William Rivera v. Farrell Lines, Inc.

474 F.2d 255, 17 Fed. R. Serv. 2d 394, 1973 U.S. App. LEXIS 11587
CourtCourt of Appeals for the Second Circuit
DecidedFebruary 15, 1973
Docket346, Docket 72-1202
StatusPublished
Cited by47 cases

This text of 474 F.2d 255 (William Rivera v. Farrell Lines, Inc.) is published on Counsel Stack Legal Research, covering Court of Appeals for the Second Circuit primary law. Counsel Stack provides free access to over 12 million legal documents including statutes, case law, regulations, and constitutions.

Bluebook
William Rivera v. Farrell Lines, Inc., 474 F.2d 255, 17 Fed. R. Serv. 2d 394, 1973 U.S. App. LEXIS 11587 (2d Cir. 1973).

Opinion

OAKES, Circuit Judge:

This appeal is from an order of the district court denying appellant’s post-trial motion for a new trial on the issue of damages or, in the alternative, on all issues. We agree that it was error for the district court to deny the motion and we reverse and remand for a new trial on all issues.

Appellant was employed as a mess man on the S.S. African Sun, an American flag merchant ship owned and operated by appellee. His duties included serving meals to the vessel’s crew. This work often took him to the crew pantry, which was located on the main deck between the crew mess hall and the ship’s main galley and in which desserts and other items needed during the course of a meal were stored.

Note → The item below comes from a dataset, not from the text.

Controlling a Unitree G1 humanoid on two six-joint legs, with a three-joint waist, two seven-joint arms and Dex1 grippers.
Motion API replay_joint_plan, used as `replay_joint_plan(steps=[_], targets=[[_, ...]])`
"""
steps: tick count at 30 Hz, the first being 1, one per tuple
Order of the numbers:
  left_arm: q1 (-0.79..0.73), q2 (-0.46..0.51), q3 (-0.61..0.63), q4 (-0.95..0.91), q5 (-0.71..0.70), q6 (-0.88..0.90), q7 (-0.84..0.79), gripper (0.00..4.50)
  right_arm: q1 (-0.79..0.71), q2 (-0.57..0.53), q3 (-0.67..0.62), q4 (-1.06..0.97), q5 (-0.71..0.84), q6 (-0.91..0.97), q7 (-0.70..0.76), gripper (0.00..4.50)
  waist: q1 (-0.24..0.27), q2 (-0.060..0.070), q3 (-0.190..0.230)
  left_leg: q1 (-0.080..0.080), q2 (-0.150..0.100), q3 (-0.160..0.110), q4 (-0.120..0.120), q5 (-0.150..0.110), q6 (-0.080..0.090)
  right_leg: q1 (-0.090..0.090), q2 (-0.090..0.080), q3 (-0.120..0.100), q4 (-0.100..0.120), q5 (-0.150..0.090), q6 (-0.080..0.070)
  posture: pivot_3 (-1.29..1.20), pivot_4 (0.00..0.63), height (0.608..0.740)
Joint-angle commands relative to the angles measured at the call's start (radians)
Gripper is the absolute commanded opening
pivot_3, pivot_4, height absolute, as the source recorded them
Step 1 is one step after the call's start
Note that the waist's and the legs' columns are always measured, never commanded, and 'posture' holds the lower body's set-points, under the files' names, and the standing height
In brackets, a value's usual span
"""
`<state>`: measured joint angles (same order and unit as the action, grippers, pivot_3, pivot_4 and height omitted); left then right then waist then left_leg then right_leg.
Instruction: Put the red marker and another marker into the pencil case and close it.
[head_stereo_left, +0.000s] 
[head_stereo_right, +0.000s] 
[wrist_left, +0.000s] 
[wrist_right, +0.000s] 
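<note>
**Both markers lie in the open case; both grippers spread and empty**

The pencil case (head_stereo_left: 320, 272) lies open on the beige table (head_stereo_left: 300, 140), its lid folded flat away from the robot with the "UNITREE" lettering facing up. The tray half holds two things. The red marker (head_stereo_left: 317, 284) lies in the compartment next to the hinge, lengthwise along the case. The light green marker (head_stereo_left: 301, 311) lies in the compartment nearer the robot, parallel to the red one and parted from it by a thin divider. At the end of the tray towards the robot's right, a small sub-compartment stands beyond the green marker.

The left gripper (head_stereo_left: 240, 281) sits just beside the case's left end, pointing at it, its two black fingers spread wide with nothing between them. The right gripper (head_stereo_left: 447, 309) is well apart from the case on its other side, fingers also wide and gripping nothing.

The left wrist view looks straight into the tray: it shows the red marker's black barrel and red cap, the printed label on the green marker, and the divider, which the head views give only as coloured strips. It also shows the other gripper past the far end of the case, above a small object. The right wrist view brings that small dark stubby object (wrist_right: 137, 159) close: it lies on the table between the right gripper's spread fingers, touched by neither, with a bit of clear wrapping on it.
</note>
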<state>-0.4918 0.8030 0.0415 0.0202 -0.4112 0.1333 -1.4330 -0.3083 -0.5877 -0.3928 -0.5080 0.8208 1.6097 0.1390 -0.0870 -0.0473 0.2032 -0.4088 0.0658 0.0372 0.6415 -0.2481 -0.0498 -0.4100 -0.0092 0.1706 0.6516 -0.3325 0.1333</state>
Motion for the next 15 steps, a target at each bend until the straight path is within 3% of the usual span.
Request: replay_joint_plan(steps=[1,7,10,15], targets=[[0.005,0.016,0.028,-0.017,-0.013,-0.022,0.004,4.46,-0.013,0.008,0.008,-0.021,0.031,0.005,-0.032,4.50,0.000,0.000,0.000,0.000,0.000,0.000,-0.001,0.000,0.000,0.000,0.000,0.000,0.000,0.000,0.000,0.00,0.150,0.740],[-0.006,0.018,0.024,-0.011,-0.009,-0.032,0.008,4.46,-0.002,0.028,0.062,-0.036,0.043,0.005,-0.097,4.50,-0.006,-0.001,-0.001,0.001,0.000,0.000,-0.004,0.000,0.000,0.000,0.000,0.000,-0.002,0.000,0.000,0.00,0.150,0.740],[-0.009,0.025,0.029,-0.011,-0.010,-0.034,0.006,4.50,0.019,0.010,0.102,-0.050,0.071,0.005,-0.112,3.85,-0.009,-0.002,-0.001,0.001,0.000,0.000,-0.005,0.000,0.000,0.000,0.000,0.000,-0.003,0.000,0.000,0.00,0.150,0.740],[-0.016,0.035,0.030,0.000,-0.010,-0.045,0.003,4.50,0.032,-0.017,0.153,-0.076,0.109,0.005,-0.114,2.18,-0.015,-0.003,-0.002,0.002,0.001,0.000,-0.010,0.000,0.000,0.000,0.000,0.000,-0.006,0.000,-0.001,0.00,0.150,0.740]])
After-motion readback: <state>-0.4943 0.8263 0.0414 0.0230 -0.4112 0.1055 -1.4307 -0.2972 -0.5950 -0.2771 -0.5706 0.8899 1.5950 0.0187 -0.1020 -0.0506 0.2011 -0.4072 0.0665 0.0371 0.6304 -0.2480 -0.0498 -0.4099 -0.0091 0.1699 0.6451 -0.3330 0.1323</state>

From at least one previous voyage on the African Sun appellant was aware of an ever present difficulty working in the crew pantry. An inch or so of soapy water would back up from the floor drains, making the floor wet and slippery. The back-up resulted from water draining from the officers’ pantry directly overhead and then filling the drains in the pantry below. The condition had often been reported to the ship’s officers but had gone uncorrected.

During the evening meal of September 9, 1969, one of the crew members asked for ice cream for dessert, and appellant went to the pantry to fetch it. As he returned to the mess hall he slipped and fell on the wet pantry floor. The fall resulted in injury to his back.

Appellant brought suit under the Jones Act, 46 U.S.C. § 688, to recover for his injury. The defense was that appellant was injured as a result of his own contributory negligence, principally consisting of his continued work in the pantry despite his being well aware of the dangerous condition of the floor. To appellant’s counsel this defense, although named contributory negligence, sounded suspiciously like the defense of assumption of risk, long eliminated from *257 maritime injury law by statute. 1 At the conclusion of the evidence he therefore moved to strike the defense but his motion was denied.

The court then submitted the case to the jury which returned a general verdict and answered four special interrogatories. The interrogatories revealed that the jury found that an unseaworthy condition existed in the ship’s pantry; that appellee was negligent on the day of the accident; that the unseaworthiness and negligence played a part in bringing about appellant’s injury; and, most important for present purposes, that appellant was contributorily negligent. Under the applicable comparative negligence doctrine, see 35 Stat. 66 (1908), 45 U.S.C. § 53 (1946), incorporated by reference in 41 Stat. 1007 (1920), 46 U.S.C. § 688 (1946), the finding of contributory negligence went to reduce appellant’s recovery. Since no specific finding was made as to the total amount of damages that would have been awarded appellant absent any contributory negligence on his part, it is impossible to know how much appellant’s general verdict of $15,000 was affected by the finding.

Following the verdict, appellant moved for a new trial on the ground that there was no evidence of contributory negligence and the issue was thus improperly submitted to the jury. This appeal followed the denial of that motion.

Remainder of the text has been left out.